The word "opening" turns up on some lines of this data; say how many, and give no other text.

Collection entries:
--

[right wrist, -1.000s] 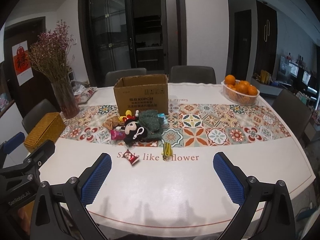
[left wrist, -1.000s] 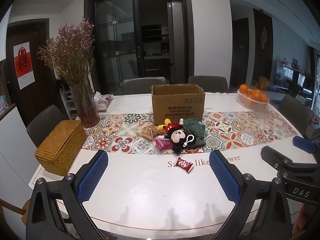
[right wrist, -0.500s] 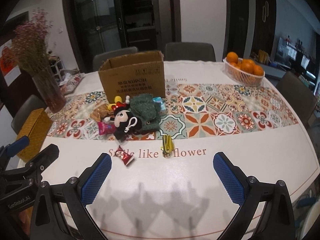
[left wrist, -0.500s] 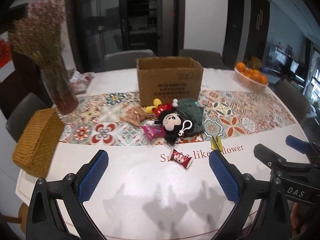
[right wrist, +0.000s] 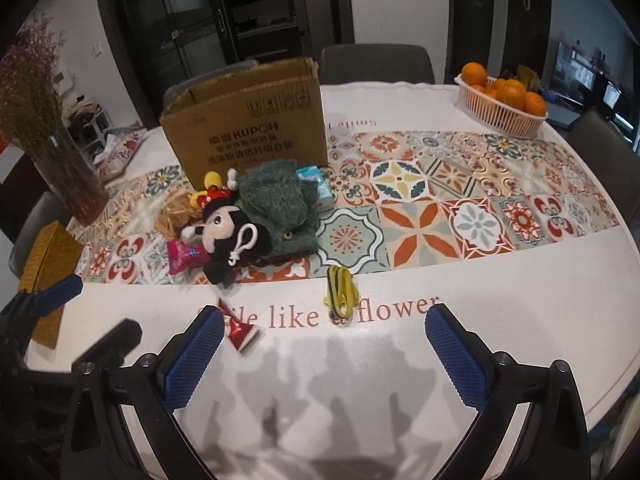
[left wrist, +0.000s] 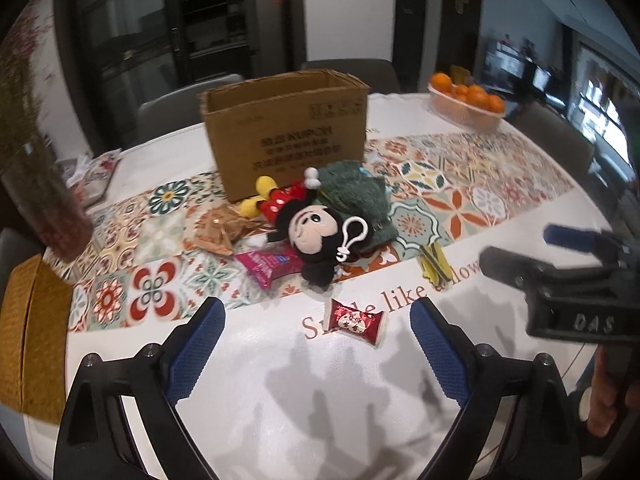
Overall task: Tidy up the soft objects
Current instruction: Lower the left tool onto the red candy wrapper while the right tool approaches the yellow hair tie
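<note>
A Minnie Mouse plush (left wrist: 316, 232) (right wrist: 228, 236) lies on the patterned runner in front of an open cardboard box (left wrist: 286, 130) (right wrist: 248, 120), against a green knitted cloth (left wrist: 356, 196) (right wrist: 280, 208). Around them lie a pink packet (left wrist: 270, 266), a crumpled brown wrapper (left wrist: 218, 228), a red candy (left wrist: 356, 320) (right wrist: 240, 330) and a yellow-black striped item (left wrist: 434, 266) (right wrist: 340, 290). My left gripper (left wrist: 316, 344) is open and empty, just short of the red candy. My right gripper (right wrist: 324, 356) is open and empty, before the striped item.
A wicker box (left wrist: 28, 340) sits at the table's left edge, a vase of dried flowers (right wrist: 52, 140) behind it. A basket of oranges (right wrist: 500, 104) stands at the far right. Chairs ring the table. A light blue packet (right wrist: 314, 178) lies beside the green cloth.
Both grippers have moved forward and tilted down toward the pile, so the plush, candy and box look larger and nearer. Both stay open. Nothing on the table has moved.
</note>
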A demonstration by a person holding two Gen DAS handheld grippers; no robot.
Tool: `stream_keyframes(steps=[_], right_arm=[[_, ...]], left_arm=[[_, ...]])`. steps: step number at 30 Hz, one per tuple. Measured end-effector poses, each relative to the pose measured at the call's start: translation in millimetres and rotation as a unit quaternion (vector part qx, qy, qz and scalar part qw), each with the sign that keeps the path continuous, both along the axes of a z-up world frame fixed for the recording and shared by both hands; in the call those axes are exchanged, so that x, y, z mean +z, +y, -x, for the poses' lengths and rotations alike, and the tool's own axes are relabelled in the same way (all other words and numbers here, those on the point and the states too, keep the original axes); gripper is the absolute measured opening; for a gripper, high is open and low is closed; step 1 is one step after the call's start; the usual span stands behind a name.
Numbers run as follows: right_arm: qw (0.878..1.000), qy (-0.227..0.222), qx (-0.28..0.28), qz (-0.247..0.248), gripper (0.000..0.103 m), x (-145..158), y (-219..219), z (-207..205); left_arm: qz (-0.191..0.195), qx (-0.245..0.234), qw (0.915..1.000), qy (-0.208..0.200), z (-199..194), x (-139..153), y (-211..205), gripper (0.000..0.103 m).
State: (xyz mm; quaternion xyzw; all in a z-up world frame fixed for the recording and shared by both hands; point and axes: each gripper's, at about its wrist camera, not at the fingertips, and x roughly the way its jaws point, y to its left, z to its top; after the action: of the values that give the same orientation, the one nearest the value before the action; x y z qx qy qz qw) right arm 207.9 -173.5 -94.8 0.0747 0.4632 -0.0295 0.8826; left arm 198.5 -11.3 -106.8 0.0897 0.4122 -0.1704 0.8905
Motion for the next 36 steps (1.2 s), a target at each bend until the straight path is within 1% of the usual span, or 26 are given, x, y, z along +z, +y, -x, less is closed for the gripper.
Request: stream_keyframes(steps=[4,6,7,9,10,14,18,22,26,29,31,33,36], right_arm=[[1.0,0.008,0.02,0.001,0.1,-14.5,-4.3,-13.4],[0.999,0.019,0.033,0.001,0.095,-24.4,-6.0,-22.8],[0.999,0.022,0.038,-0.001,0.095,-28.5,-6.5,-26.6],[0.999,0.029,0.044,-0.002,0.093,-37.8,-8.2,-33.2],[0.998,0.031,0.047,-0.006,0.093,-41.7,-9.3,-35.6],[0.997,0.045,0.055,-0.015,0.089,-60.5,-11.7,-46.1],[0.996,0.061,0.058,-0.021,0.085,-77.1,-13.2,-53.5],[0.995,0.073,0.064,-0.017,0.084,-90.0,-13.1,-58.9],[0.995,0.079,0.066,-0.013,0.082,-98.8,-13.5,-62.5],[0.994,0.082,0.064,-0.016,0.081,-104.9,-14.1,-66.7],[0.994,0.085,0.063,-0.017,0.077,-109.1,-14.9,-69.2],[0.994,0.089,0.061,-0.018,0.074,-113.3,-15.2,-72.0],[0.995,0.085,0.06,-0.014,0.072,-113.4,-14.1,-73.6]], left_arm=[[-0.007,-0.035,0.9994,0.001,-4.9,-17.5,-10.6,0.092],[-0.016,-0.046,0.9988,-0.003,-6.3,-26.1,-16.5,0.091],[-0.019,-0.05,0.9986,0.0,-6.7,-31.2,-19.4,0.091],[-0.014,-0.052,0.9985,0.014,-10.2,-42.8,-22.5,0.089],[-0.009,-0.053,0.9981,0.028,-13.3,-50.0,-24.2,0.089],[-0.004,-0.054,0.9975,0.044,-20.5,-69.0,-28.9,0.085],[-0.01,-0.058,0.9968,0.054,-28.9,-86.4,-33.2,0.084],[-0.021,-0.074,0.9948,0.066,-34.5,-101.1,-38.3,0.082],[-0.024,-0.084,0.9936,0.072,-38.5,-109.8,-40.2,0.08],[-0.015,-0.084,0.9928,0.084,-42.6,-115.9,-39.6,0.077],[-0.013,-0.084,0.9925,0.088,-44.8,-119.4,-39.9,0.074],[-0.011,-0.083,0.9925,0.089,-46.9,-121.6,-39.3,0.072],[-0.004,-0.081,0.9923,0.093,-50.3,-123.8,-38.5,0.067]])
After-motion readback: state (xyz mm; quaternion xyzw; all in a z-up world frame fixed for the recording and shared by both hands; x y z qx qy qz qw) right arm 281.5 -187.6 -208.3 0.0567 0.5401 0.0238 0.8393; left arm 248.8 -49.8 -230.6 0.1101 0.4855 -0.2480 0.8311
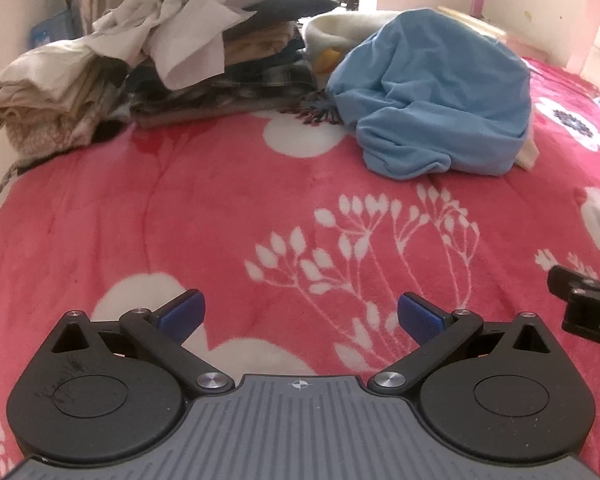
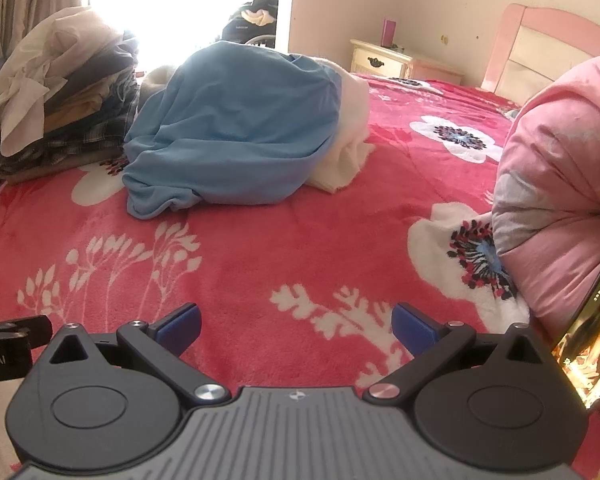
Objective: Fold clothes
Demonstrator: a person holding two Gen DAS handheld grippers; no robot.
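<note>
A crumpled light blue garment (image 1: 436,92) (image 2: 236,120) lies heaped over cream cloth (image 2: 352,152) far across the pink flowered blanket (image 1: 220,208) (image 2: 280,248). To its left rises a stack of folded clothes (image 1: 220,64) (image 2: 68,120) topped by a loose white garment (image 1: 180,20). My left gripper (image 1: 302,316) hovers open over bare blanket, well short of the clothes, holding nothing. My right gripper (image 2: 296,328) is likewise open and empty, low over the blanket. The right gripper's black body (image 1: 584,304) shows at the left wrist view's right edge, and the left gripper's body (image 2: 8,340) at the other view's left edge.
A rolled pink quilt (image 2: 560,184) bulks at the right, with a phone (image 2: 592,332) showing a picture propped beside it. A pink headboard (image 2: 540,48) and a cream nightstand (image 2: 380,60) stand at the far right. Beige folded cloths (image 1: 40,96) sit far left.
</note>
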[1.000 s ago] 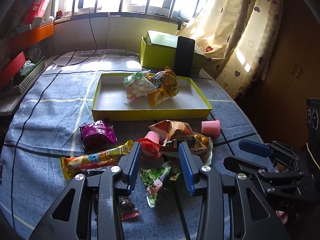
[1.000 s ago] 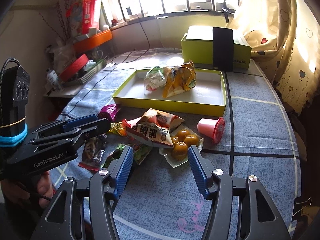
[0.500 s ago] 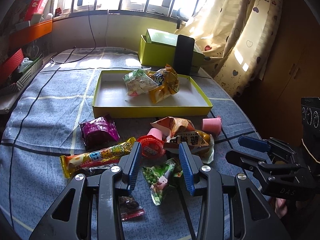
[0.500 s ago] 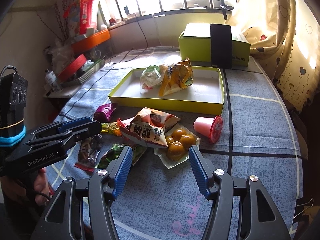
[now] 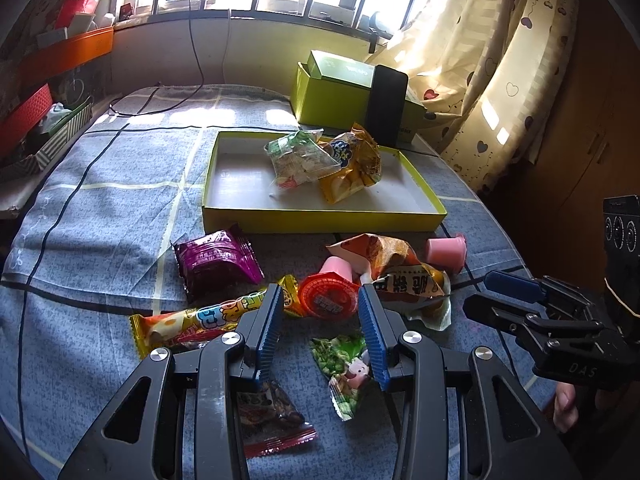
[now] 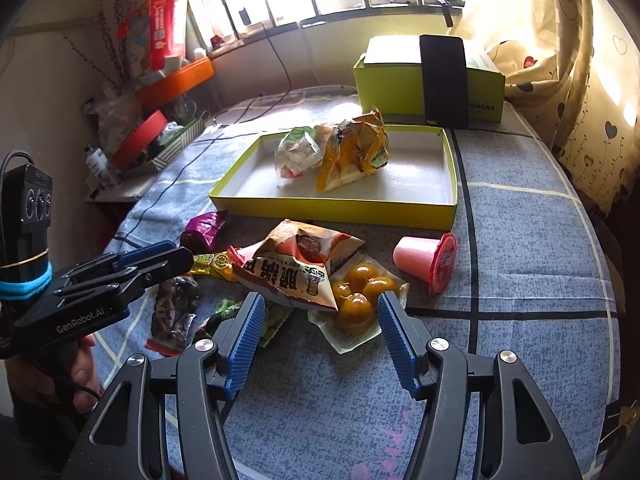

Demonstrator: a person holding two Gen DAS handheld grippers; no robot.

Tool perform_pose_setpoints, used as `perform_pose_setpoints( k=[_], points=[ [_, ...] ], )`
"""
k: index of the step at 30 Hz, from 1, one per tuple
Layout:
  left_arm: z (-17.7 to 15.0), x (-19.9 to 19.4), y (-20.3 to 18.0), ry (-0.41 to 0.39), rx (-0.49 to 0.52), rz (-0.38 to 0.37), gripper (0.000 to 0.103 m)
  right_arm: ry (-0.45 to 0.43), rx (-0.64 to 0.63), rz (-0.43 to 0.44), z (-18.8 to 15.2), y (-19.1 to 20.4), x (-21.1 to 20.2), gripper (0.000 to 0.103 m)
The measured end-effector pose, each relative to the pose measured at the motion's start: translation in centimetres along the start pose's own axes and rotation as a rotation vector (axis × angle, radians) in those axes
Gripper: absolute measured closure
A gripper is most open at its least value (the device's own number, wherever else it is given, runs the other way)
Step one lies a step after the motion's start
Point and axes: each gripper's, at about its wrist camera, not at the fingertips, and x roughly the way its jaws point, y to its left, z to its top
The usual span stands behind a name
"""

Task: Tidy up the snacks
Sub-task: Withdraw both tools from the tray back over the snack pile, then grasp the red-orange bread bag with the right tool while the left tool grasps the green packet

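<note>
A yellow tray (image 5: 320, 218) (image 6: 336, 204) holds a green-white snack bag (image 5: 298, 156) and a yellow chip bag (image 5: 352, 168). Loose snacks lie in front of it: a purple pack (image 5: 216, 264), a long orange candy bar (image 5: 200, 318), a red-lidded jelly cup (image 5: 330, 294), an orange snack bag (image 6: 304, 264), a pack of yellow balls (image 6: 358, 296), a pink jelly cup (image 6: 424, 258) and a green pea pack (image 5: 344, 364). My left gripper (image 5: 318, 330) is open above the green pack and red-lidded cup. My right gripper (image 6: 320, 334) is open before the yellow-ball pack.
A green box with a black phone leaning on it (image 5: 356, 96) stands behind the tray. A dark nut pack (image 5: 268, 412) lies under my left gripper. Orange and red bins (image 6: 160, 96) crowd the left shelf. A curtain (image 5: 500, 60) hangs at the right.
Both grippers have drifted slightly forward and lower toward the loose snacks. Both stay open and empty; no snack has moved.
</note>
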Motion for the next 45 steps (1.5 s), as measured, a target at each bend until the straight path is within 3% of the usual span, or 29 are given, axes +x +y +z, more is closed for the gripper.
perform_pose_setpoints(
  k=[20, 29, 45],
  points=[
    [0.7, 0.6, 4.7, -0.010, -0.075, 0.059, 0.063, 0.044, 0.027, 0.010, 2.5, 1.6, 4.0, 0.044],
    [0.8, 0.9, 4.4, -0.017, -0.058, 0.025, 0.063, 0.101, 0.096, -0.008, 3.4, 1.4, 6.5, 0.043],
    [0.7, 1.2, 3.6, -0.015, -0.014, -0.052, 0.063, 0.201, 0.033, -0.062, 3.4, 1.8, 9.0, 0.041]
  ],
)
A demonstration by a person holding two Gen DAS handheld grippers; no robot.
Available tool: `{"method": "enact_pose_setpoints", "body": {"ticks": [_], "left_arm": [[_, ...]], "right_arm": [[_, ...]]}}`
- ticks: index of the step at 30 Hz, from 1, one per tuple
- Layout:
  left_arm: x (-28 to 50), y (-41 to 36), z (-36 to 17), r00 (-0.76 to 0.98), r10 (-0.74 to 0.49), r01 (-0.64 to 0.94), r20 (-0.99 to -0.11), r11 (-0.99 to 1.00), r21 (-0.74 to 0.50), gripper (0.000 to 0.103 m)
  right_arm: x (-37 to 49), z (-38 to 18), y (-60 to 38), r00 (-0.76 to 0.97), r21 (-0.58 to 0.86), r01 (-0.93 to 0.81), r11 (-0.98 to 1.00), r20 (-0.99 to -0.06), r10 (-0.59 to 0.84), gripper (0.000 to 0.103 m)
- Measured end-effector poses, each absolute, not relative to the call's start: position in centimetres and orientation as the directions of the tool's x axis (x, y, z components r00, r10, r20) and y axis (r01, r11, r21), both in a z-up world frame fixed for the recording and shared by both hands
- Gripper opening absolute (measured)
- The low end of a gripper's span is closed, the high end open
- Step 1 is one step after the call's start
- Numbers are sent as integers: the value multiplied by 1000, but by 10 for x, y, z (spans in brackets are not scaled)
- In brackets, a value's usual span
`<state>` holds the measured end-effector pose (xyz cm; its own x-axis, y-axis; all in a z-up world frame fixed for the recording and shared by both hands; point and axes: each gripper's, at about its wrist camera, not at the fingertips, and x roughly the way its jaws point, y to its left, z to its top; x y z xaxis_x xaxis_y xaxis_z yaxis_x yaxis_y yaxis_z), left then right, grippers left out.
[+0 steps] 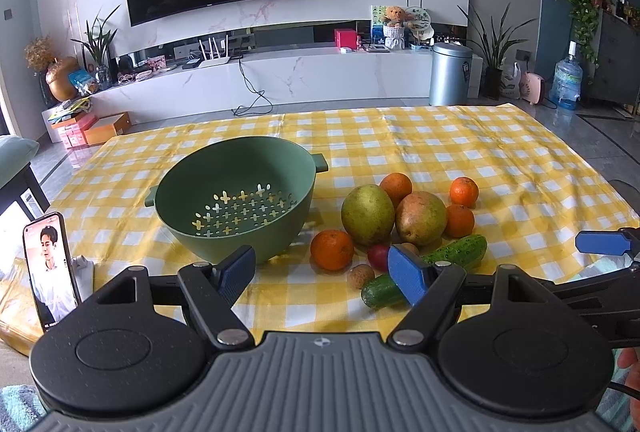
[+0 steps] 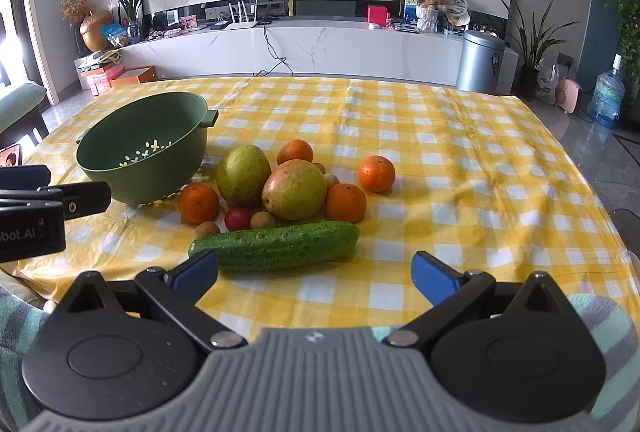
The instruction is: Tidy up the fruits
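While both grippers are held low over the near edge of a table covered by a yellow-and-white checked cloth (image 2: 460, 136), nothing is gripped by either one. The left gripper (image 1: 322, 274) is seen with its blue-padded fingers spread wide, only cloth showing in the gap between them; the right gripper (image 2: 314, 274) is likewise spread, with bare cloth between its pads. A green colander (image 1: 236, 200) is set on the cloth to the left of the fruit, upright, and nothing is seen in it — light shows through its cross-shaped holes. The fruit is gathered in a loose cluster just right of the colander: two large greenish-red mangoes (image 2: 294, 190) are placed side by side and touching, and four oranges (image 2: 346, 203) are spread around them, one of them (image 2: 377, 174) set slightly apart to the right. A small red fruit (image 2: 237, 219) and a few small brown round fruits (image 2: 263, 221) are tucked in front of the mangoes. A cucumber (image 2: 276, 246) is laid lengthwise nearest the grippers, just ahead of the right gripper's left pad. A phone (image 1: 50, 270) is propped upright at the left edge of the left wrist view.
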<state>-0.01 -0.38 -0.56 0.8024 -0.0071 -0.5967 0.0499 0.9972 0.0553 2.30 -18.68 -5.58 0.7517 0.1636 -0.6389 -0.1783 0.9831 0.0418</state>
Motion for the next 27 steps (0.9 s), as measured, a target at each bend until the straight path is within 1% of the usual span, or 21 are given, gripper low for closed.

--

• _Reply_
2